See that? You’re actually looking down into the CRT there.
So, the electron gun ends up firing perpendicular to the viewers eyes onto the curved white area with the phosphors. While this does not do great things for the geometry of the resulting image it does mean that you can hold the Watchman in a much ore natural way as you would a portable radio or a Game Boy with your hands down near the Watchman logo and the screen facing your eyes.
This must have been difficult to design. Clearly this is from the era people remember when Sony was doing amazing things miniaturizing electronics.
The FD-10A is a fairly basic model that only has VHF/UHF and no other fancy do-dads like AM/FM or a video-in jack. As a result though it’s more lightweight and somewhat smaller than the FD-30A.
Other than an earphone jack, just about the only feature that the FD-10A has is a switch that allows you to save the batteries by only listening to TV sound.
I used the FD-10A to watch the end of analog TV on June 12, 2009. Here is an image of Cleveland’s Channel 19, WOIO-TV taken before the 10AM cutoff and moments after.
At the moment of the cutoff I took a blurry and unusable movie with my Blackberry. While some channels made a big deal about the switchover to digital on WOIO there was no fanfare other than a text explanation that scrolled very fast up the screen, followed the by the static you see in the second picture.
The FD-30A is a more full-featured set but it’s heavier and larger than the FD-10A. It has a video-in jack (using a normal stereo Y-cable), AM/FM radio (with FM stereo), a DC power input, and a kickstand.
This FD-30A also came with a cloth case. All of the controls are accessible through the sides of the case so when the case is closed you can easily use the FD-30A as a rather weighty AM/FM radio.

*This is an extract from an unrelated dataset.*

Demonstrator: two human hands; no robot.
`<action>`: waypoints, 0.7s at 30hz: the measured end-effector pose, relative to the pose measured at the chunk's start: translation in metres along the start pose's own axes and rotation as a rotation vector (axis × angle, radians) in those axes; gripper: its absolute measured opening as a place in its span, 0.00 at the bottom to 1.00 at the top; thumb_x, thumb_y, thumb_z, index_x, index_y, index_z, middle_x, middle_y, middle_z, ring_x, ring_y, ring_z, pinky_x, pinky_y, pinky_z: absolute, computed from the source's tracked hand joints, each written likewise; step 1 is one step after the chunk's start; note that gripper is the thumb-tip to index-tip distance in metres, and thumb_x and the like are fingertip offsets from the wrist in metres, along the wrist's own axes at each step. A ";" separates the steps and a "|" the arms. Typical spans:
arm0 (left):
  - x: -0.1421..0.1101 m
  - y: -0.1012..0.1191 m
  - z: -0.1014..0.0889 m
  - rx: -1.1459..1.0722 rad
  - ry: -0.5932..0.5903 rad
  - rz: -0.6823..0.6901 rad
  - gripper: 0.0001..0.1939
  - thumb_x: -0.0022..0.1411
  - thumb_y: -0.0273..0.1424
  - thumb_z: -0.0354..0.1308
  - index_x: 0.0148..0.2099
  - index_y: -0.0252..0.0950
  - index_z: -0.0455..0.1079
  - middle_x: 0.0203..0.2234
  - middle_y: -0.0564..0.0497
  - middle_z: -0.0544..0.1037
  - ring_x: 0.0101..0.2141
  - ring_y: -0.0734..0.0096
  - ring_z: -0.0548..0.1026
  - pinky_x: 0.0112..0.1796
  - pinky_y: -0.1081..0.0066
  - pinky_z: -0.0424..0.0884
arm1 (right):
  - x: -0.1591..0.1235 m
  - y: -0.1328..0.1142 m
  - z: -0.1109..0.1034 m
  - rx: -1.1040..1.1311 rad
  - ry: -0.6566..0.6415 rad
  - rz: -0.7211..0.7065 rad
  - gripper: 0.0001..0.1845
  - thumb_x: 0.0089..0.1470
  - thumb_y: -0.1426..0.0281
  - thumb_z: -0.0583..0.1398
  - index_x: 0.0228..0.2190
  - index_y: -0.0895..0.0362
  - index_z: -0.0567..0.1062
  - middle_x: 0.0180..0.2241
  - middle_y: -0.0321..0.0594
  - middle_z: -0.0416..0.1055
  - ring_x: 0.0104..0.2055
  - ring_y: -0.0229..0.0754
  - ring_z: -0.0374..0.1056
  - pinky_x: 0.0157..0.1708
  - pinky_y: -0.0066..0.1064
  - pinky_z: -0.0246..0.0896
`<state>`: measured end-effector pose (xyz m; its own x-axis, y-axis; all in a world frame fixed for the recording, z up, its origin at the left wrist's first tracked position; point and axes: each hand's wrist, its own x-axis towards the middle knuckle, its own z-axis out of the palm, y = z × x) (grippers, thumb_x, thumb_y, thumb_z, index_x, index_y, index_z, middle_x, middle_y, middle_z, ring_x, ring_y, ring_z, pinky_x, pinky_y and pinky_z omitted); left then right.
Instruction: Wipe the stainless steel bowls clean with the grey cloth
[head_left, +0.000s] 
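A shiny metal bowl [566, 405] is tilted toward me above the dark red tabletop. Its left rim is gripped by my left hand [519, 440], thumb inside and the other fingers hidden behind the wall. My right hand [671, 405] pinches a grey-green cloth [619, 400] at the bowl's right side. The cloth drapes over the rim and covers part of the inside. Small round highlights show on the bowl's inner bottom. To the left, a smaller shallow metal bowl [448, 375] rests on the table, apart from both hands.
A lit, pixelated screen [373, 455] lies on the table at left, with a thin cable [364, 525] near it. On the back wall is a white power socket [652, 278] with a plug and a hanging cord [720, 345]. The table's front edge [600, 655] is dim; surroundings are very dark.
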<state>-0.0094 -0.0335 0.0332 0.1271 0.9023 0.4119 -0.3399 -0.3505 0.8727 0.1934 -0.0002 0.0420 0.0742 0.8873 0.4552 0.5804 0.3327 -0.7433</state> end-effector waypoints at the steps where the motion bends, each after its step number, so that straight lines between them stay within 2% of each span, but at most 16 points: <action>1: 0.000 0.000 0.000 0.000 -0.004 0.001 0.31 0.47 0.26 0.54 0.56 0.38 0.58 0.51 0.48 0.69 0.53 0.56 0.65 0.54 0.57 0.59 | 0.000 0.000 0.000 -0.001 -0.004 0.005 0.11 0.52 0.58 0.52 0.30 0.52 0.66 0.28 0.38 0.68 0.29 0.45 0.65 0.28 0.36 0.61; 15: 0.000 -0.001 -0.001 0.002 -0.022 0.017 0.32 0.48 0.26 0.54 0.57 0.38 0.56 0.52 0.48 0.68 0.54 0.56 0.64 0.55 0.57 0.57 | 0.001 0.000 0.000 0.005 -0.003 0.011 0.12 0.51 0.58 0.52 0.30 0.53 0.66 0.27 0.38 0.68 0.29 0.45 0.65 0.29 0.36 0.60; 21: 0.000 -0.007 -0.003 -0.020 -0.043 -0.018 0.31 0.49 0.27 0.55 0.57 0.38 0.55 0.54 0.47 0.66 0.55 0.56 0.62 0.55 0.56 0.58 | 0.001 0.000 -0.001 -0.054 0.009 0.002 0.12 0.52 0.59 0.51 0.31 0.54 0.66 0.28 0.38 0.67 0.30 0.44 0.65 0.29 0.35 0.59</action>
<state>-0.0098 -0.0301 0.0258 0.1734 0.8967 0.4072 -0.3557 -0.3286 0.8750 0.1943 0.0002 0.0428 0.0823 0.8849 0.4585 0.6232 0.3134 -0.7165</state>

The real party piece of the case though is that the cover can become a hood by unfolding flaps that attach to Velcro on either side of the Sony logo.
I supposed this might help in bright Sun conditions, but I couldn’t see using this thing in the rain at all.
One thing I like to think about when I collect items like this is what would people at the time thought about them? That is to say, if you walked into an electronics store in the 1980s and wished to purchase a handheld TV with your hard-earned money, which one should you have bought?
As a collector, I love the styling on the Casios such as the TV-400 and the TV-1000 here. These Sony Watchman units do not have the same 80s flair that the Casio do. I’m sure salespeople hawking the Casios would have been buzzing about the stunning newness of LCD technology and the significant advance of on-screen electronic tuning.
In reality, those Casios are awful. Even if you look past the inherent awfulness of first generation passive-matrix LCDs screens the electronic tuning is disturbingly bad. Anyone who has ever tuned in analog TV knows that you always have to fiddle with the tuning. There’s no way to do that with the Casios. If they don’t find your desired channel, they just tune right on by.
So, what you really want is a TV with analog tuning. I think you also want a CRT. I still need to see what a quality 80s active-matrix LCD looks like but even so I don’t think the LCD technology of the time could hold a candle to the contrast and crispness of a CRT. Even if those CRT handheld TVs ate batteries like vampires, I think the picture quality would still be worth it.
Personally, I would have bought a FD-10A. It’s simple to operate and it’s more convenient than the larger and heavier FD-30A.
But then again, if this was the 80s and you were blowing a wad of cash on something as decadent as a handheld TV, you probably want the FD-30A with all of it’s bells and whistles.